Many people increase their physical activity when attempting to lose weight, but doing so may result in accidentally sabotaging one’s self, according to a new study from the Technical University of Munich. The researchers found that after exercising, participants were more likely to eat a greater quantity of food and to seek immediate snacking.
Getting regular physical activity is important for one’s health, of course, and often helps those who are dieting to shed weight. However, the new study has found that if you’re not careful, you may end up eating too much food shortly after exercise compared to times when you’re at rest, potentially sabotaging your progress.

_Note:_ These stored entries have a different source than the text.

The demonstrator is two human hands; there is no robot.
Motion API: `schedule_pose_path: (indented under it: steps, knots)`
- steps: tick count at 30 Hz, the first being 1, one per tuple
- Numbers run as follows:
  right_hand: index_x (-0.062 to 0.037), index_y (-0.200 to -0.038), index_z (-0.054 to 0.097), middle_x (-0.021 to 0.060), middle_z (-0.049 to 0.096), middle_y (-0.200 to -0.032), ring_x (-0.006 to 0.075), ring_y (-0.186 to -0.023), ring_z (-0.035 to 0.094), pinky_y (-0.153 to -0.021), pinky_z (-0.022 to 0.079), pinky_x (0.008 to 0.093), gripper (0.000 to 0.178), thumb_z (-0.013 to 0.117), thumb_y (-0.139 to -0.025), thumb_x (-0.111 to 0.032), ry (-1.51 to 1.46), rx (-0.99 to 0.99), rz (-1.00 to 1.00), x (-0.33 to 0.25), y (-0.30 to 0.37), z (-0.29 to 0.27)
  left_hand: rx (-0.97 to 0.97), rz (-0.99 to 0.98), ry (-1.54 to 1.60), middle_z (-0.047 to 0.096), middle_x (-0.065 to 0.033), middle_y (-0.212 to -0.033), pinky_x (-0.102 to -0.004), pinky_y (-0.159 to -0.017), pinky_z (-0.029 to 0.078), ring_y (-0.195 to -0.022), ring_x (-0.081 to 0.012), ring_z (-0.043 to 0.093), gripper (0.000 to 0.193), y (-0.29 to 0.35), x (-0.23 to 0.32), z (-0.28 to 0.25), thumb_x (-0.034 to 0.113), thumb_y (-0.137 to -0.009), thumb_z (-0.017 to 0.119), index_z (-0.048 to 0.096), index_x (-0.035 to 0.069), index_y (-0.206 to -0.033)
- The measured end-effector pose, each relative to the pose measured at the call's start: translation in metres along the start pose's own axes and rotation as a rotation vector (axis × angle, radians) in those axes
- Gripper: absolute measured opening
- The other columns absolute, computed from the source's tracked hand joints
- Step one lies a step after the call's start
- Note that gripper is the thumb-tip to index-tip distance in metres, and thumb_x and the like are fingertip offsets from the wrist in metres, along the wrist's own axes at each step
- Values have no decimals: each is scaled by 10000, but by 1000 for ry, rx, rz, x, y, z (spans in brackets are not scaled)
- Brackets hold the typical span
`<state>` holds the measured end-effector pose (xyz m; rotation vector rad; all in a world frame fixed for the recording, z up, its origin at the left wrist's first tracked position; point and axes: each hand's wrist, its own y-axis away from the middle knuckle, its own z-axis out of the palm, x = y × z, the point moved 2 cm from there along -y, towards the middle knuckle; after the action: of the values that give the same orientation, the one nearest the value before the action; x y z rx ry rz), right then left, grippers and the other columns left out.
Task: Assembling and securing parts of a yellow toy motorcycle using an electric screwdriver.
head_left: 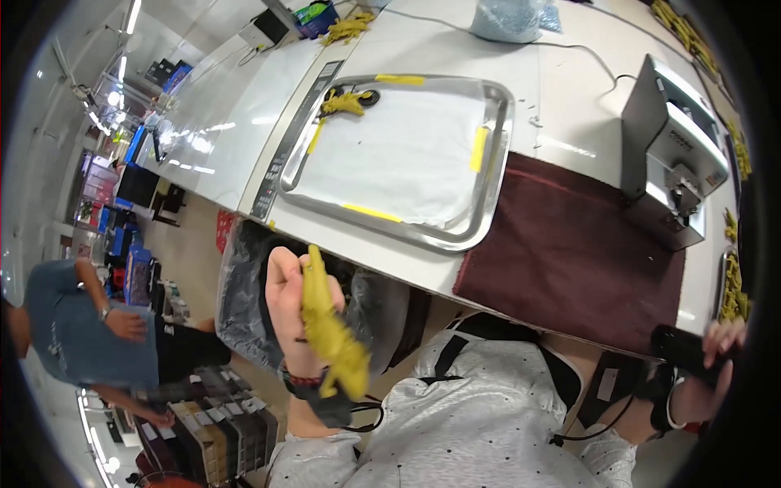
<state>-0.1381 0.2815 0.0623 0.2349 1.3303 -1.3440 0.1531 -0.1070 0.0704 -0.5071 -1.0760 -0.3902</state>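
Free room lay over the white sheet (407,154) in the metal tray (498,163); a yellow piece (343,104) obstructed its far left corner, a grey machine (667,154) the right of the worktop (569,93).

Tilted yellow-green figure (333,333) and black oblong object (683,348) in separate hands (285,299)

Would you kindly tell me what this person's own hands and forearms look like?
Left hand and right hand are both ungloved. The left wrist has a reddish bracelet and dark wristband; the right, a black strap and pale band. A black cable shows near each wrist. The sleeves are pale grey with dark specks.
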Motion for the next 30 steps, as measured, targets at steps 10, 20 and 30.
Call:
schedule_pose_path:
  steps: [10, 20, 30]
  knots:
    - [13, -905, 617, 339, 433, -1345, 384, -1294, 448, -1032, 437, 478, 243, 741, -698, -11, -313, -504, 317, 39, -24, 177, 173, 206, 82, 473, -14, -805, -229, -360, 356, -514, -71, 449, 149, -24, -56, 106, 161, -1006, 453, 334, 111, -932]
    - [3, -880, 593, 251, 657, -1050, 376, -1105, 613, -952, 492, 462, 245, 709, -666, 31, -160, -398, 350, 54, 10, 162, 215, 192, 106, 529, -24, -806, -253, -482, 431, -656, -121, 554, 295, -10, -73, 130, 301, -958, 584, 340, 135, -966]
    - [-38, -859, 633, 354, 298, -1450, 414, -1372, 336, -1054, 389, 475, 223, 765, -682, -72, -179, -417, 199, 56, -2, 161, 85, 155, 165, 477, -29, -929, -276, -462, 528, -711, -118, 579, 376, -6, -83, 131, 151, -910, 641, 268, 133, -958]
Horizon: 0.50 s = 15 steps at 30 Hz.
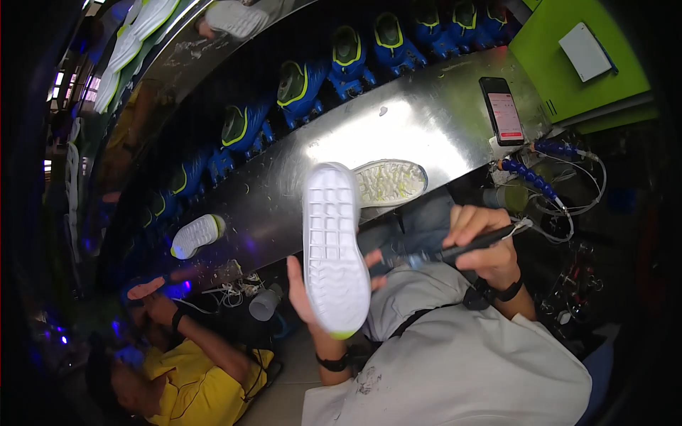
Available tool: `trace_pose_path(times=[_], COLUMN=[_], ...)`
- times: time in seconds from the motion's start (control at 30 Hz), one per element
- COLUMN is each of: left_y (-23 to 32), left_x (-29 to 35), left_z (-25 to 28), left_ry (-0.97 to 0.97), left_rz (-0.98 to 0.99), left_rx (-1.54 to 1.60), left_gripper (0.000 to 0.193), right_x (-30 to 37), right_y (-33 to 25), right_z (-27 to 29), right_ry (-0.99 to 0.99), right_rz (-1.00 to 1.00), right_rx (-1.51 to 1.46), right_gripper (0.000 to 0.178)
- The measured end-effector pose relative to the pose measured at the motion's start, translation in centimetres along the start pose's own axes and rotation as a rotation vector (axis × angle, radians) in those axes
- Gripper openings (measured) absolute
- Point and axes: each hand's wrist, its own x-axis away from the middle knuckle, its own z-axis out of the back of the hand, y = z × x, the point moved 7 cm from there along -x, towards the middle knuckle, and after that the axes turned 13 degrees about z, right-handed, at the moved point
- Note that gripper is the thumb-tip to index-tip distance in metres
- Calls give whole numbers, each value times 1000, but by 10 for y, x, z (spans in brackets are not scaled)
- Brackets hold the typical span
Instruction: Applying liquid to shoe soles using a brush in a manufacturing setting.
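My left hand (303,298) is closed around a white shoe sole (334,248), steadying it from behind and along its sides. The sole's grid-patterned face is turned up, and a yellow-green patch marks its lower end. To the right, my right hand (490,248) grips the dark handle of a brush (477,245). The brush's far end points left toward the sole and is blurred, apart from it as far as I can see. Just behind the held sole, a second sole (391,182) with yellow-green marks across its face lies on the metal bench (284,167), partly covered by the first.
Another white sole (197,236) lies on the bench at left. A phone (501,112) rests at the right end, near blue jointed hoses (529,177). Blue shoe uppers (291,89) stand in a row behind. A person in yellow (206,383) works at lower left with a reddish piece.
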Motion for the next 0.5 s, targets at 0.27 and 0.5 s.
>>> trace_pose_path(times=[0.27,0.5], left_y=[-36,-30], left_x=[-5,11], left_z=[16,42], left_ry=[120,289], left_rz=[-155,-271], left_rx=[-215,-218], left_gripper=[76,65], right_x=[-52,-33], right_y=[-17,42], right_z=[-76,-105], right_ry=[-216,-451], right_rz=[469,489], right_rx=[864,721], right_gripper=[24,26])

The study involved tasking 41 participants who had an average BMI of 23.7 with exercising for 45 minutes per session or resting for the same period of time. Using data gathered by questionnaires, the study found that subjective appetite was greater after exercise and that the participants who performed exercises were more likely to eat a greater amount of food right after and 30 minutes after the activity.
The result, the study found, is that people who exercise may be more inclined to eat faster and greater quantities of food after wrapping up their training sessions. That doesn’t mean you should stop exercising, but rather that one should be mindful of their appetite after exercise and the food choices they make during this time.
The Technical University of Munich Professor and the study’s first author Professor Dr. Karsten Köhler said:
The actual results suggest that physical exertion can entice those who do sport to eat larger amounts of food more quickly after the training session. Since weight loss is a main motivation for exercising for many, and failure to achieve the desired weight loss makes it likely to quit exercising, it could be a good strategy to think about what you want to eat afterwards before you start to exercise.